_YOUR TASK_.
In the entries that follow, find the word "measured" and report each line it is on.

_DATASET EXCERPTS_.
* * *

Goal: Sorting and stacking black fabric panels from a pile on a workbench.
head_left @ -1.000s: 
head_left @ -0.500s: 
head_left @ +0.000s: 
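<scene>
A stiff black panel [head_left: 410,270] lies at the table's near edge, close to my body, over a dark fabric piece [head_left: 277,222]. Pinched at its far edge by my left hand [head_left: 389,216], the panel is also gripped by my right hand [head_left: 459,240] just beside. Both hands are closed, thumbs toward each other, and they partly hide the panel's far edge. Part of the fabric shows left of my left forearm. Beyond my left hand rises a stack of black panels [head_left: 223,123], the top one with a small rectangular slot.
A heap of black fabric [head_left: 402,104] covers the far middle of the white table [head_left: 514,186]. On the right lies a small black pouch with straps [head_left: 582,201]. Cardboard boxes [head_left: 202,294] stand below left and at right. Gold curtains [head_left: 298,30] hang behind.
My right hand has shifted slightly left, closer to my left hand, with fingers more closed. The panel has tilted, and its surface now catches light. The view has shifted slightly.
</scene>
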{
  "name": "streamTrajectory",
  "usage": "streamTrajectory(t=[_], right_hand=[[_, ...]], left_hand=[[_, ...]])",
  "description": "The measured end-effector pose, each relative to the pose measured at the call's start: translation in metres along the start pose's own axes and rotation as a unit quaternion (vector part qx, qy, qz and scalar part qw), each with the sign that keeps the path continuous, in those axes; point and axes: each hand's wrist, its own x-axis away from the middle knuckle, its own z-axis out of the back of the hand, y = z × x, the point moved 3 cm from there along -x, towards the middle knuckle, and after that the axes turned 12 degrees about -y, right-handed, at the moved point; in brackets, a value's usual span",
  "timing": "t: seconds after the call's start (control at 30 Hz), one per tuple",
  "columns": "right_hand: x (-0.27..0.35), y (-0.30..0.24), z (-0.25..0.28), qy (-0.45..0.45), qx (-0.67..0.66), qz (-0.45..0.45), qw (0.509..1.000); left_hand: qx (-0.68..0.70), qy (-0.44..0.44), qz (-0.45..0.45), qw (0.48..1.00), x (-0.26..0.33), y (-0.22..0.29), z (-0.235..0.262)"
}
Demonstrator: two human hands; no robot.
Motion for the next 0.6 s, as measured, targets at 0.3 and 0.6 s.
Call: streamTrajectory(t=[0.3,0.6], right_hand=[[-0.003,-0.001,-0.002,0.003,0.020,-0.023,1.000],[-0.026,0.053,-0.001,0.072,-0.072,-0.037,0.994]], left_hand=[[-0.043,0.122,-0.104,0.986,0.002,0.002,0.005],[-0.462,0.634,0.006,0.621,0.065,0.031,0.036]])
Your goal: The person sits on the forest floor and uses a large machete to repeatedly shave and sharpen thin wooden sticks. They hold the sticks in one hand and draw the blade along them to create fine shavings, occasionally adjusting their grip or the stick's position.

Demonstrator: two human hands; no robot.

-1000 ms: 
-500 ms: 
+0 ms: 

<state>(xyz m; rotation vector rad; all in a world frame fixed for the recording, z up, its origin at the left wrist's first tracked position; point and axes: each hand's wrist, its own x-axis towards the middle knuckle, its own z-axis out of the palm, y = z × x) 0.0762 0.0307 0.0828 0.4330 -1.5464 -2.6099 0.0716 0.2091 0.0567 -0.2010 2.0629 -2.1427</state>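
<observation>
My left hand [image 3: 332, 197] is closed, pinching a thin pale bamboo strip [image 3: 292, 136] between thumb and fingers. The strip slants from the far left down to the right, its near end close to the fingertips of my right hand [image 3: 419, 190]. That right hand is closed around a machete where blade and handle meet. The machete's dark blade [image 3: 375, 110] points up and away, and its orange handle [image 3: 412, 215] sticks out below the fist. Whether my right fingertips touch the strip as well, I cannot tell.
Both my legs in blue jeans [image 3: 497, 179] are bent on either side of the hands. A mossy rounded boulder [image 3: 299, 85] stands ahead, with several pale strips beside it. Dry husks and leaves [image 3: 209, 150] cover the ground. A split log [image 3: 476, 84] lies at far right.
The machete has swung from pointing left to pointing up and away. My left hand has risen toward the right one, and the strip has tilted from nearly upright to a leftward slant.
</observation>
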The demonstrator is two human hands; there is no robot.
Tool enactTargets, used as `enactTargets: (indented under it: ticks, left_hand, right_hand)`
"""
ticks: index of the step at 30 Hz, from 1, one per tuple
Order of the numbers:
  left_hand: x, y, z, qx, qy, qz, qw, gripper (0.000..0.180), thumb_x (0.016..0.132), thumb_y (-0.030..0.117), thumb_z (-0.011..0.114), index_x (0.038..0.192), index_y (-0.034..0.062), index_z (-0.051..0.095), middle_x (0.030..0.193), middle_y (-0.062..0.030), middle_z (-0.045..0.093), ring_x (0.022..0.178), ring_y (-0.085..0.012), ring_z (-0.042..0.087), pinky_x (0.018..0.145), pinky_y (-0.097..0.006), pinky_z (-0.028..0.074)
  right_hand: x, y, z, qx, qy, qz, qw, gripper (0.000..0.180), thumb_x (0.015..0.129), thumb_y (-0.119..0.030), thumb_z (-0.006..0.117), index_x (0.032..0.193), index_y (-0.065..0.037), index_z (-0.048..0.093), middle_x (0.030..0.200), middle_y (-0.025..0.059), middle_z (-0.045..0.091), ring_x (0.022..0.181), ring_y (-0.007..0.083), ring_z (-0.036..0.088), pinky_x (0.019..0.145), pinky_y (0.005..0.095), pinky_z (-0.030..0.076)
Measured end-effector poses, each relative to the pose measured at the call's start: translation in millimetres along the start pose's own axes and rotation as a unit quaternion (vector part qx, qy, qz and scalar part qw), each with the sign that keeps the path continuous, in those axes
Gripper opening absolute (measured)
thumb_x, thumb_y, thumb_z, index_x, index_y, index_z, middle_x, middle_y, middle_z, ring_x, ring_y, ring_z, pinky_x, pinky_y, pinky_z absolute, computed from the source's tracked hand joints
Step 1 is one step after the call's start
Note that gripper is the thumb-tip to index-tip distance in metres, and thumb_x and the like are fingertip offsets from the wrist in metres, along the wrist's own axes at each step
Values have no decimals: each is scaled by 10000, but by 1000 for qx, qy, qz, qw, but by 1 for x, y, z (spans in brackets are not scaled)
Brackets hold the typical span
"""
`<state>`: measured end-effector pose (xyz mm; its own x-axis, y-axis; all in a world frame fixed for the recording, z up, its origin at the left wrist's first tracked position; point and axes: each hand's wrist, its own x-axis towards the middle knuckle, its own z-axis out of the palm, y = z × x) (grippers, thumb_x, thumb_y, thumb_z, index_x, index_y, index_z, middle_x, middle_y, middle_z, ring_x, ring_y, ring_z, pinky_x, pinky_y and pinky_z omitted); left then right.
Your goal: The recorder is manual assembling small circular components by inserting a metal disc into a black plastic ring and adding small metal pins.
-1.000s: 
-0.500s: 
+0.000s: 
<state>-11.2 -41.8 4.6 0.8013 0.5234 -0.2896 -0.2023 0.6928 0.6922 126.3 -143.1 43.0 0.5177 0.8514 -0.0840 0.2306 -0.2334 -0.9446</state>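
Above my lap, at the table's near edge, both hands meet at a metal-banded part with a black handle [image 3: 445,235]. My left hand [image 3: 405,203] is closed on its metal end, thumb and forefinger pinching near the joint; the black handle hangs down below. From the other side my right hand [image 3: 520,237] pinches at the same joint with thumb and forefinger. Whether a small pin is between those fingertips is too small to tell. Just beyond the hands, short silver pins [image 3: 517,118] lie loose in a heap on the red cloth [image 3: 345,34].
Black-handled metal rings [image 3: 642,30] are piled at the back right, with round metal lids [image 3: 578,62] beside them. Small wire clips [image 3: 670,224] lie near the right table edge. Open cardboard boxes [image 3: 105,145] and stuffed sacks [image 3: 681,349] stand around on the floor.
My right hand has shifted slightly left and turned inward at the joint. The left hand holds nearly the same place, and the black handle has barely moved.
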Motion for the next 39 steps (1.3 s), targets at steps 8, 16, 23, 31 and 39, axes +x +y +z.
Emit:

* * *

_EXPECTED ANSWER_.
  "description": "The measured end-effector pose, each relative to the pose measured at the call's start: translation in metres along the start pose's own axes and rotation as a unit quaternion (vector part qx, qy, qz and scalar part qw), each with the sign that keeps the path continuous, in those axes; point and axes: each hand's wrist, its own x-axis away from the middle knuckle, its own z-axis out of the back of the hand, y = z × x, the point moved 3 cm from there along -x, towards the middle knuckle, and after that the axes turned 12 degrees about -y, right-handed, at the moved point; in brackets, a value's usual span",
Motion for the next 0.6 s, as measured, targets at 0.3 and 0.6 s.
Measured end-effector poses, each relative to the pose measured at the call's start: translation in millimetres along the start pose's own axes and rotation as a unit quaternion (vector part qx, qy, qz and scalar part qw), each with the sign that keeps the path continuous, in those axes
Gripper opening absolute (measured)
`<state>`: measured end-effector pose (xyz mm; its own x-axis, y-axis; all in a world frame fixed for the recording, z up, its origin at the left wrist's first tracked position; point and axes: each hand's wrist, its own x-axis towards the middle knuckle, its own z-axis out of the palm, y = z × x) (grippers, thumb_x, thumb_y, thumb_z, index_x, index_y, index_z, middle_x, middle_y, middle_z, ring_x, ring_y, ring_z, pinky_x, pinky_y and pinky_z omitted); left then right.

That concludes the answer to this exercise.